Since GrainInnovate’s initial investment, the business has completed successful pilots and trials with Birchip Cropping Group, the NSW Department of Industry and the Australian Government via the Alternative Voice Services Trials program. Commercial sales are poised to increase in 2022.

“There’s no one thing that signifies a transition from start-up to scale-up, but we now spend as much time developing systems to keep up with sales as we do researching and developing our products, so we’re definitely on the way,” Mr Winson says.

“We’ve doubled our team to 15 staff over the last 12 months and a lot of this has been driven by the demand that’s occurred organically over the last few months, so we’re excited to continue this momentum in 2022.”

Zetifi’s growth is continuing, with its sights now set on the global agricultural market. A new office will be opened in New York in early 2022, thanks to a US$500,000 prize in the Cornell University Grow-NY business competition.

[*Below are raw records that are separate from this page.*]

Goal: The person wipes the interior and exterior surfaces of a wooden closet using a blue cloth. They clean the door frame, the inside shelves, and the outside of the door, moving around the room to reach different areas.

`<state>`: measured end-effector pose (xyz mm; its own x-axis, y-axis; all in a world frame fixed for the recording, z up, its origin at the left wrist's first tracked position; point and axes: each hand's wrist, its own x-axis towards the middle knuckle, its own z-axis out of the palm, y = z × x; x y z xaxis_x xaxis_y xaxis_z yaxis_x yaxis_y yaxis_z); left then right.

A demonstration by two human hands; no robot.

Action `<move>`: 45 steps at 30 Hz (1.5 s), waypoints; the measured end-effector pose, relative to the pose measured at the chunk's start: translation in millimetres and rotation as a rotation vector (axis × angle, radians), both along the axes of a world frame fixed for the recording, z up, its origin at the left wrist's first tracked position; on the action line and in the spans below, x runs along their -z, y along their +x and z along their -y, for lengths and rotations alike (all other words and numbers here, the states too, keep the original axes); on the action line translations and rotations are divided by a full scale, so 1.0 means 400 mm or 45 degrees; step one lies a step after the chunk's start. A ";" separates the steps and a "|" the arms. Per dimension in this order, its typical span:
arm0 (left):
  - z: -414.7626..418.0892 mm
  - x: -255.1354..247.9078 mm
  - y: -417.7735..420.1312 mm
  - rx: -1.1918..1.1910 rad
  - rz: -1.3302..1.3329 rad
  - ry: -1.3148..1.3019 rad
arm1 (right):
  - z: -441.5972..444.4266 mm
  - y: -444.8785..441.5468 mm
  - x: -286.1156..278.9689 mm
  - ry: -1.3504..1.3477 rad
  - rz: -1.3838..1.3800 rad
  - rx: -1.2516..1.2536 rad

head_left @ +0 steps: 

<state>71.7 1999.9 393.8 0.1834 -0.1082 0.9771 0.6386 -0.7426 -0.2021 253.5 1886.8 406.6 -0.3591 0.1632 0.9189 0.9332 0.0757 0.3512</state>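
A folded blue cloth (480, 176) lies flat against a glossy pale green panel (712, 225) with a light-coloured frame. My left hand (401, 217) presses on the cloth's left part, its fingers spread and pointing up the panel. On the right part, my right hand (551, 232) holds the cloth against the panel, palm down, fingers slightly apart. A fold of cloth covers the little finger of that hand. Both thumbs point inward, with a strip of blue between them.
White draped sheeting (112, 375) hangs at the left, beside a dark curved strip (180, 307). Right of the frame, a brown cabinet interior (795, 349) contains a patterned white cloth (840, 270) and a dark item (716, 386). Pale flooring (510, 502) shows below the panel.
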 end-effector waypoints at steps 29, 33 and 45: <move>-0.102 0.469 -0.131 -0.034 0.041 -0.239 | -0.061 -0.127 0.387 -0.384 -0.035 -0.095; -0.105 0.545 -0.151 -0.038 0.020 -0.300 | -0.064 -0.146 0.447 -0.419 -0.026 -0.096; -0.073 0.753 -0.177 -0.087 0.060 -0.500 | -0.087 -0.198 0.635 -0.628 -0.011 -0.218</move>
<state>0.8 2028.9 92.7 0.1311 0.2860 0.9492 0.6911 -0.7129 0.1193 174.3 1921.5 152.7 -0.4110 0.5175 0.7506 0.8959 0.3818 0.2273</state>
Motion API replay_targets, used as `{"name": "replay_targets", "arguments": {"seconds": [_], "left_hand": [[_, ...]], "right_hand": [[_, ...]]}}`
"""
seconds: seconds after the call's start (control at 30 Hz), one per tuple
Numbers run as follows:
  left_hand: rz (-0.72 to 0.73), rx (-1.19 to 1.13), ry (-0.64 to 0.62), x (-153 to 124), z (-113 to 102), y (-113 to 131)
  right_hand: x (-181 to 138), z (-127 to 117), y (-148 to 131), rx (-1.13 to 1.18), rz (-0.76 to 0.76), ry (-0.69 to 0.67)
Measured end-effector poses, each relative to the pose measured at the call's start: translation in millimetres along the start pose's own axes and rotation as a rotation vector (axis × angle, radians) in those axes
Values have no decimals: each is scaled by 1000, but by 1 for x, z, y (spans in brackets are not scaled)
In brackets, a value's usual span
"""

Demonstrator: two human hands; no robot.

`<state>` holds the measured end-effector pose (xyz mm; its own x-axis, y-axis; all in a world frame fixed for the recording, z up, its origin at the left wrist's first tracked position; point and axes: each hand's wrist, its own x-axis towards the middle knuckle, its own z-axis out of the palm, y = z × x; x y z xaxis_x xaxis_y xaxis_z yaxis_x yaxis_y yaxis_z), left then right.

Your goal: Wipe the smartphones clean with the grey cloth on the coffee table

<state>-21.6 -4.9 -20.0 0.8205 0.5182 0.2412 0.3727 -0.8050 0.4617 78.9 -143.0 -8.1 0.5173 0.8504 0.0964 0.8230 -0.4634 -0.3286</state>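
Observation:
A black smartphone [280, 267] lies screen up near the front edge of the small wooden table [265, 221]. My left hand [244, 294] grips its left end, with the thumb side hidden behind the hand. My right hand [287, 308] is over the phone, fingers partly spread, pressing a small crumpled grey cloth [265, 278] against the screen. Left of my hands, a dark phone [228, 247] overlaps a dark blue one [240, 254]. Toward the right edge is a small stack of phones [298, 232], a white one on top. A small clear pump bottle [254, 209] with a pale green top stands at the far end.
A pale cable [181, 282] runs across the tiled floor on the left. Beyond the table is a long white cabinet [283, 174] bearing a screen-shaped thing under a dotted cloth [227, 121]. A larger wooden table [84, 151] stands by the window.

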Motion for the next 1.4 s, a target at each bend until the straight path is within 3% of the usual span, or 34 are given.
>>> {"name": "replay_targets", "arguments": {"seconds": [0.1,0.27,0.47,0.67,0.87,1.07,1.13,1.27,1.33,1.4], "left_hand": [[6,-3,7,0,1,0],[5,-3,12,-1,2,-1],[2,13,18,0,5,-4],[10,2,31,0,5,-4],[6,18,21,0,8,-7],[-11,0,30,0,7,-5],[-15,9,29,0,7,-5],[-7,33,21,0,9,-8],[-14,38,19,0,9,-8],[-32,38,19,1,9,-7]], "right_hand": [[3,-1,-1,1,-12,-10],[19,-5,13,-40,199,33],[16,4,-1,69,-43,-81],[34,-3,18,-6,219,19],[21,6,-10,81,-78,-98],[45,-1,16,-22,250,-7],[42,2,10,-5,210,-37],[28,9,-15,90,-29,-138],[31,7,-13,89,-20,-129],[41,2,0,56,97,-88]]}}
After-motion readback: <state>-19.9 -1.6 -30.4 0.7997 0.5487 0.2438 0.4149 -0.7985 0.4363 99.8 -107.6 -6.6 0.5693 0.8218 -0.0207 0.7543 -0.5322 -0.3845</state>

“This will allow us to tap into a fantastic talent pool of software developers and network engineers as well as positioning us close to productive agricultural regions where we know connectivity is a big issue,” Mr Winson says.

GRDC’s Dr Felquer says the growth of businesses such as Zetifi, DataFarming and Hillridge demonstrates the practical new technologies and farming systems that are being accelerated in their development by GrainInnovate’s support.

The decision by GrainInnovate to invest in a business has another major spin-off: it encourages other investors and institutions to follow suit. The fund has co-invested alongside leading Australian and offshore venture capital firms and institutions, global agribusinesses and private Australian investors including Microsoft’s venture fund M12, Cargill, Rabobank, the Clean Energy Finance Corporation and Hostplus.

“GrainInnovate is seen in the industry as an institutional investor and we are playing a significant role in our own right as an investor in these individual start-ups,” Dr Felquer says.